Historically, in countries such as the United States and South Africa, the term "boy" was used as a pejorative racist insult towards men of color and slaves, indicating their subservient social status of being less than men. In response, "Am I not a man and a brother?" became a catchphrase used by British and American abolitionists. In 1787, Josiah Wedgwood designed the Wedgwood anti-slavery medallion. He copied the original design from the Society for Effecting the Abolition of the Slave Trade as a cameo in black and white. It was widely reproduced and became a popular fashion statement promoting justice, humanity, and freedom.

The question "Am I not a man?" was brought up again during the Dred Scott decision of the U.S. Supreme Court in 1857. During the Civil Rights Movement at the Memphis sanitation strike in 1968, "I Am a Man!" signs were used to answer the same question.
On trial for bringing his son back to Nebraska for burial, from a forced march to Oklahoma, in 1879 Ponca Chief Standing Bear spoke to Judge Dundy in his Omaha trial, "That hand is not the color of yours, but if I pierce it, I shall feel pain. If you pierce your hand, you also feel pain.

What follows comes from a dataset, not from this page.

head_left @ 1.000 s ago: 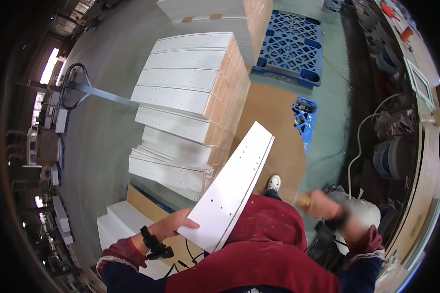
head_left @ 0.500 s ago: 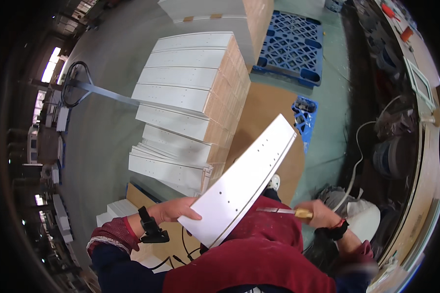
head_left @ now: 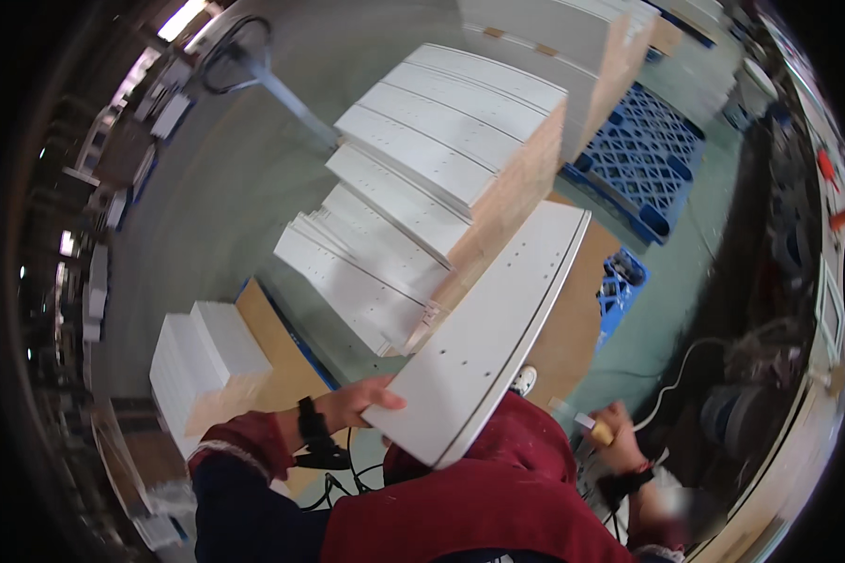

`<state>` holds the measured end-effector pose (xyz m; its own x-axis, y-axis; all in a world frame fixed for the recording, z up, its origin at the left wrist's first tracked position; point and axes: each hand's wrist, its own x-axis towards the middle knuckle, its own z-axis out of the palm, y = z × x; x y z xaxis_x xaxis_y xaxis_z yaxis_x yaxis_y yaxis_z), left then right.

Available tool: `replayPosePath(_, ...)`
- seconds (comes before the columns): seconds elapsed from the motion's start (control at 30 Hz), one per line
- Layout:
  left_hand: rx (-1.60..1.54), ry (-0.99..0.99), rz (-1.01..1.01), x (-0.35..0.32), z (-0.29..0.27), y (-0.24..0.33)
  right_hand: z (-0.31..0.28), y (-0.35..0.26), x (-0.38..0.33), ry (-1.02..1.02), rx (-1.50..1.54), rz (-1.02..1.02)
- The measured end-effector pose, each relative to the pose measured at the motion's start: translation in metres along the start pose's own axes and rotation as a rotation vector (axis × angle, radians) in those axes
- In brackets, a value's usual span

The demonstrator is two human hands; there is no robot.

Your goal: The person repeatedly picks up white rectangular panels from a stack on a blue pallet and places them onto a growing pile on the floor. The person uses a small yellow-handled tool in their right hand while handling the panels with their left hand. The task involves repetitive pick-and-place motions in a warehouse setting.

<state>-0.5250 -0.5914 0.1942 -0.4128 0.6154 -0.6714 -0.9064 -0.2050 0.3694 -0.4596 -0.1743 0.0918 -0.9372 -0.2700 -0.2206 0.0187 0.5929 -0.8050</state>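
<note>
My left hand (head_left: 355,405) grips the near end of a long white board (head_left: 490,330) with small drilled holes; the board slants up and away to the right. A black band sits on that wrist. My right hand (head_left: 613,437) is low on the right, closed around a small tool with a yellowish handle (head_left: 593,428), just beside the board's lower edge. My red sleeves and upper body fill the bottom of the view.
A tall stack of white boards (head_left: 422,178) stands ahead. A smaller white stack (head_left: 197,361) is at left. Blue pallets (head_left: 643,159) lie at right on the grey-green floor. A pallet jack handle (head_left: 253,56) is at the far left. Machinery with a white cable (head_left: 695,361) lines the right.
The view has swung so the board and stacks sit further right. The board is tilted more steeply away. My right hand has dropped lower beside the board's edge.
</note>
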Motion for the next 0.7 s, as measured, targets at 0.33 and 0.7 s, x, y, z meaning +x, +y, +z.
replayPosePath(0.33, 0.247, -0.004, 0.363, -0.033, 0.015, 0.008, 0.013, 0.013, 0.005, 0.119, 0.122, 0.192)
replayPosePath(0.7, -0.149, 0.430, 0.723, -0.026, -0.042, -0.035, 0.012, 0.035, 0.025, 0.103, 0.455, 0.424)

The blood that will flow from mine will be the same color as yours. I am a man. God made us both." Standing Bear (and Native Americans) were granted habeas corpus meaning that they had status in the court and were indeed human beings.

==Modern use==
"I Am a Man!" has been used as a title for books, plays, and in music and film to assert the rights of all people to be treated with dignity.

"I Am a Man!" was a foundational reference in Derek DelGaudio's theater show "In & Of Itself." DelGaudio created 1,000 "I AM" cards, each with a different descriptor. Before each show, audience members were instructed, "Choose how you wish to be seen."

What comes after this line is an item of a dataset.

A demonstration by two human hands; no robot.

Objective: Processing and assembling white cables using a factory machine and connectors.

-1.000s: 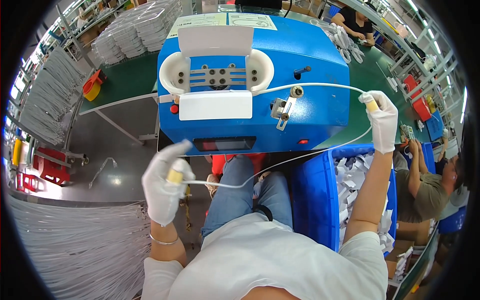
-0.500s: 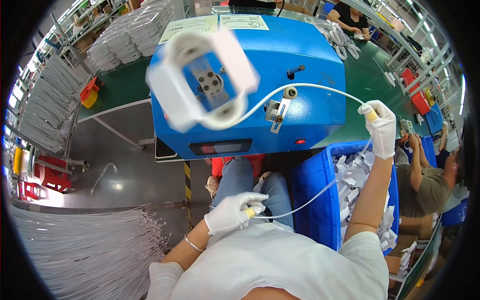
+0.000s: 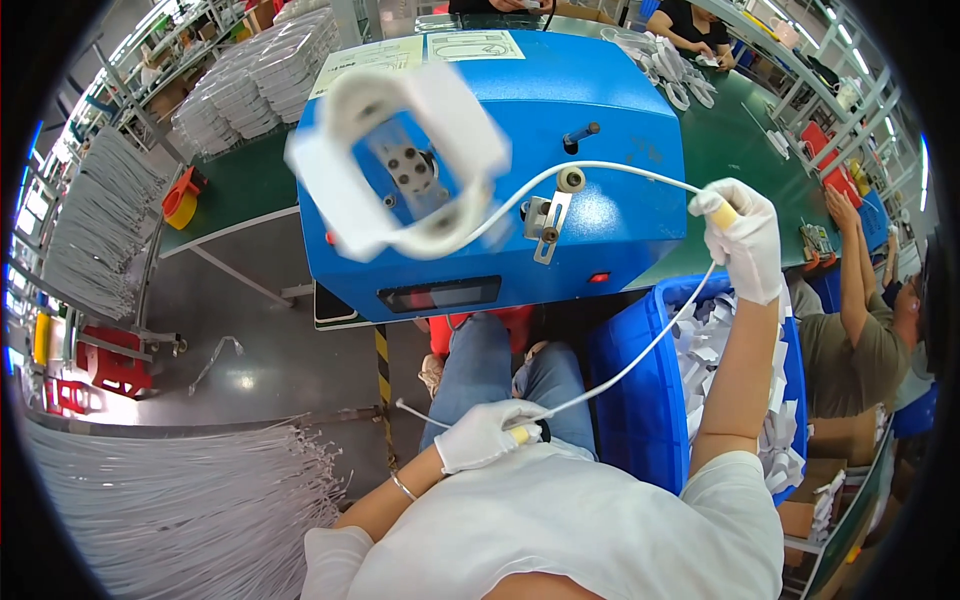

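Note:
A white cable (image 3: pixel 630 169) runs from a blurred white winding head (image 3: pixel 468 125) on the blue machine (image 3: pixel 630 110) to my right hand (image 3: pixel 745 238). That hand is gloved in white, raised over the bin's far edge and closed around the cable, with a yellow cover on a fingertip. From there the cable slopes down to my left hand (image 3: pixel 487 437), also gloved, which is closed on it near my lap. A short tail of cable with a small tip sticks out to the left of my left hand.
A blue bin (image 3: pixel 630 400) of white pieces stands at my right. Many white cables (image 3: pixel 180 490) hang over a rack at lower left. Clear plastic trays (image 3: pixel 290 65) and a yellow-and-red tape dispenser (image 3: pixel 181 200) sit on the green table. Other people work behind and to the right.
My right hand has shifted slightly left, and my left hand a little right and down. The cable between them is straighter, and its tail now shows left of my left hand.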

"I am a man" is one of the many pre-approved social justice messages the NBA allowed their players to display on the back of their jersey during the remainder of the 2019-2020 NBA season. Additional messages include: "Black Lives Matter; Say Their Names; Vote; I Can't Breathe; Justice; Peace; Equality; Freedom; Enough; Power to the People; Justice Now; Say Her Name; Sí Se Puede (Yes We Can); Liberation; See Us; Hear Us; Respect Us; Love Us; Listen; Listen to Us; Stand Up; Ally; Anti-Racist; Speak Up; How Many More; Group Economics; Education Reform; and Mentor" according to the NBAPA.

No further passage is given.